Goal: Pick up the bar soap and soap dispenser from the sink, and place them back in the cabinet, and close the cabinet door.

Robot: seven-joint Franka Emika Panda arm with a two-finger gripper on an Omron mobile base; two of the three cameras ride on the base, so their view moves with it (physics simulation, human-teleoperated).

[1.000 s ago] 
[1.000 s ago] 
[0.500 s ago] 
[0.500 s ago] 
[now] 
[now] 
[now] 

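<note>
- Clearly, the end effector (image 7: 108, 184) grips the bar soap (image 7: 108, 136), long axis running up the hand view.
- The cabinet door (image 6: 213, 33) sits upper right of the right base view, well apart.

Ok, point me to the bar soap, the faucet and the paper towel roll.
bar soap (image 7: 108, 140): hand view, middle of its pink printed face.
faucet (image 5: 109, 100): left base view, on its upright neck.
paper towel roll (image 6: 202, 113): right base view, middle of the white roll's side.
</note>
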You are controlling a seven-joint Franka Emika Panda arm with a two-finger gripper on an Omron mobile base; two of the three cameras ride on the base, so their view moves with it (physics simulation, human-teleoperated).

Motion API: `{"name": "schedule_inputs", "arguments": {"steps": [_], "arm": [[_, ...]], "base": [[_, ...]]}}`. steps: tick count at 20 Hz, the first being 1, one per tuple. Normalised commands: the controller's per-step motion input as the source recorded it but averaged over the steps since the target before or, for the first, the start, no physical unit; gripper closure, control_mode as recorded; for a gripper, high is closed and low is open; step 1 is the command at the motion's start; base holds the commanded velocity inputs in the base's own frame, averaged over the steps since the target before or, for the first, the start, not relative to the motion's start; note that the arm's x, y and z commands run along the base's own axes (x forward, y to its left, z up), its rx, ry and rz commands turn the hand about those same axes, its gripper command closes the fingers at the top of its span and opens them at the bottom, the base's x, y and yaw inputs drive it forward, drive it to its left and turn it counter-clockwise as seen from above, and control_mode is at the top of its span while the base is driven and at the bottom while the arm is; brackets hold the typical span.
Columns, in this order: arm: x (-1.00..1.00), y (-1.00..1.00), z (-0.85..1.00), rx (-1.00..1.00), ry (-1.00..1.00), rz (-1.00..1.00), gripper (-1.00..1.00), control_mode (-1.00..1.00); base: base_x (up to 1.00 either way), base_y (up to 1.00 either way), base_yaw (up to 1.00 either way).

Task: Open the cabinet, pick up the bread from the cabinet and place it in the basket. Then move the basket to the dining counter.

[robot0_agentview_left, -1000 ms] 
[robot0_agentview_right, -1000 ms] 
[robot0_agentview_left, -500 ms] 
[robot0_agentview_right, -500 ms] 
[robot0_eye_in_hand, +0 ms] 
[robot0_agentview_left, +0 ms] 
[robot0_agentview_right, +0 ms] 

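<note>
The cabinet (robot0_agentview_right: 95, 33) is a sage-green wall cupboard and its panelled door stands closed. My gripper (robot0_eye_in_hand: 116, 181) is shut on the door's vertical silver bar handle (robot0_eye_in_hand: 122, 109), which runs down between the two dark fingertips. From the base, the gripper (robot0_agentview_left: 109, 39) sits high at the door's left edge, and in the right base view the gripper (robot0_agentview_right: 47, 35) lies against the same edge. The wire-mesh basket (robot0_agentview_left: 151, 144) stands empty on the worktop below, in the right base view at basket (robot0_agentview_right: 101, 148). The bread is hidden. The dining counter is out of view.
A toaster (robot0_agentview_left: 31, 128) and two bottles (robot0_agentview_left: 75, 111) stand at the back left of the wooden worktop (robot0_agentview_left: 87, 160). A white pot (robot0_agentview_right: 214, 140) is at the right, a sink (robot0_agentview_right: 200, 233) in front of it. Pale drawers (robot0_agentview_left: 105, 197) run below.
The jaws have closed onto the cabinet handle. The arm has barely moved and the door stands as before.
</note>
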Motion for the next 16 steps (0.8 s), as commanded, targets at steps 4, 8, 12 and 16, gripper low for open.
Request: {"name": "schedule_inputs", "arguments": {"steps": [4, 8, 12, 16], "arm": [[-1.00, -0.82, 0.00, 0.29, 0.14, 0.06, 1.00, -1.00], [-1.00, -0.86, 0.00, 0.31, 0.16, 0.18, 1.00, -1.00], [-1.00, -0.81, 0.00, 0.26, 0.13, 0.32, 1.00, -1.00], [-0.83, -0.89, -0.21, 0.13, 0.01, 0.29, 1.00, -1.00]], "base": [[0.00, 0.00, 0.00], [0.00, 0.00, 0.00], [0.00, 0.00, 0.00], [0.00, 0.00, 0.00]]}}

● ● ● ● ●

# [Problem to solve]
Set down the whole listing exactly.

# [Result of the task]
Goal: Pick up the bar soap and soap dispenser from the sink, and place them back in the cabinet, and close the cabinet door.

Robot: seven-joint Franka Emika Panda arm with a two-finger gripper on an Omron mobile base; two of the three cameras ride on the base, so their view moves with it (physics simulation, human-teleoperated).

[1.000 s ago] 
[1.000 s ago] 
[0.500 s ago] 
[0.500 s ago] 
[now] 
[now] 
[now] 

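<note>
- Clearly, the end effector (image 7: 108, 184) grips the bar soap (image 7: 108, 136), long axis running up the hand view.
- The cabinet door (image 6: 213, 33) sits upper right of the right base view, well apart.

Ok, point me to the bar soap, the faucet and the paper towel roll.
bar soap (image 7: 108, 140): hand view, middle of its pink printed face.
faucet (image 5: 109, 100): left base view, on its upright neck.
paper towel roll (image 6: 202, 113): right base view, middle of the white roll's side.
</note>
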You are controlling a seven-joint Franka Emika Panda arm with a two-finger gripper on an Omron mobile base; two of the three cameras ride on the base, so their view moves with it (physics simulation, human-teleoperated).

Motion API: `{"name": "schedule_inputs", "arguments": {"steps": [_], "arm": [[_, ...]], "base": [[_, ...]]}}`. steps: tick count at 20 Hz, the first being 1, one per tuple. Normalised commands: the controller's per-step motion input as the source recorded it but averaged over the steps since the target before or, for the first, the start, no physical unit; gripper closure, control_mode as recorded; for a gripper, high is closed and low is open; step 1 is the command at the motion's start; base holds the commanded velocity inputs in the base's own frame, averaged over the steps since the target before or, for the first, the start, not relative to the motion's start; note that the arm's x, y and z commands run along the base's own axes (x forward, y to its left, z up), its rx, ry and rz commands turn the hand about those same axes, its gripper command closes the fingers at the top of its span and opens them at the bottom, the base's x, y and yaw inputs drive it forward, drive it to its left and turn it counter-clockwise as seen from above, and control_mode is at the top of its span while the base is driven and at the bottom while the arm is; brackets hold the typical span.
Columns, in this order: arm: x (-1.00..1.00), y (-1.00..1.00), z (-0.85..1.00), rx (-1.00..1.00), ry (-1.00..1.00), rz (-1.00..1.00), gripper (-1.00..1.00), control_mode (-1.00..1.00); base: base_x (up to 1.00 either way), base_y (up to 1.00 either way), base_yaw (up to 1.00 either way).

Task: Open the cabinet, pick up the bread from the cabinet and place it in the basket. Then move the basket to the dining counter.

[robot0_agentview_left, -1000 ms] 
[robot0_agentview_right, -1000 ms] 
[robot0_agentview_left, -500 ms] 
[robot0_agentview_right, -500 ms] 
[robot0_eye_in_hand, +0 ms] 
[robot0_agentview_left, +0 ms] 
[robot0_agentview_right, +0 ms] 

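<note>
The cabinet (robot0_agentview_right: 95, 33) is a sage-green wall cupboard and its panelled door stands closed. My gripper (robot0_eye_in_hand: 116, 181) is shut on the door's vertical silver bar handle (robot0_eye_in_hand: 122, 109), which runs down between the two dark fingertips. From the base, the gripper (robot0_agentview_left: 109, 39) sits high at the door's left edge, and in the right base view the gripper (robot0_agentview_right: 47, 35) lies against the same edge. The wire-mesh basket (robot0_agentview_left: 151, 144) stands empty on the worktop below, in the right base view at basket (robot0_agentview_right: 101, 148). The bread is hidden. The dining counter is out of view.
A toaster (robot0_agentview_left: 31, 128) and two bottles (robot0_agentview_left: 75, 111) stand at the back left of the wooden worktop (robot0_agentview_left: 87, 160). A white pot (robot0_agentview_right: 214, 140) is at the right, a sink (robot0_agentview_right: 200, 233) in front of it. Pale drawers (robot0_agentview_left: 105, 197) run below.
The jaws have closed onto the cabinet handle. The arm has barely moved and the door stands as before.
</note>
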Motion for the next 16 steps (0.8 s), as commanded, targets at steps 4, 8, 12 and 16, gripper low for open.
Request: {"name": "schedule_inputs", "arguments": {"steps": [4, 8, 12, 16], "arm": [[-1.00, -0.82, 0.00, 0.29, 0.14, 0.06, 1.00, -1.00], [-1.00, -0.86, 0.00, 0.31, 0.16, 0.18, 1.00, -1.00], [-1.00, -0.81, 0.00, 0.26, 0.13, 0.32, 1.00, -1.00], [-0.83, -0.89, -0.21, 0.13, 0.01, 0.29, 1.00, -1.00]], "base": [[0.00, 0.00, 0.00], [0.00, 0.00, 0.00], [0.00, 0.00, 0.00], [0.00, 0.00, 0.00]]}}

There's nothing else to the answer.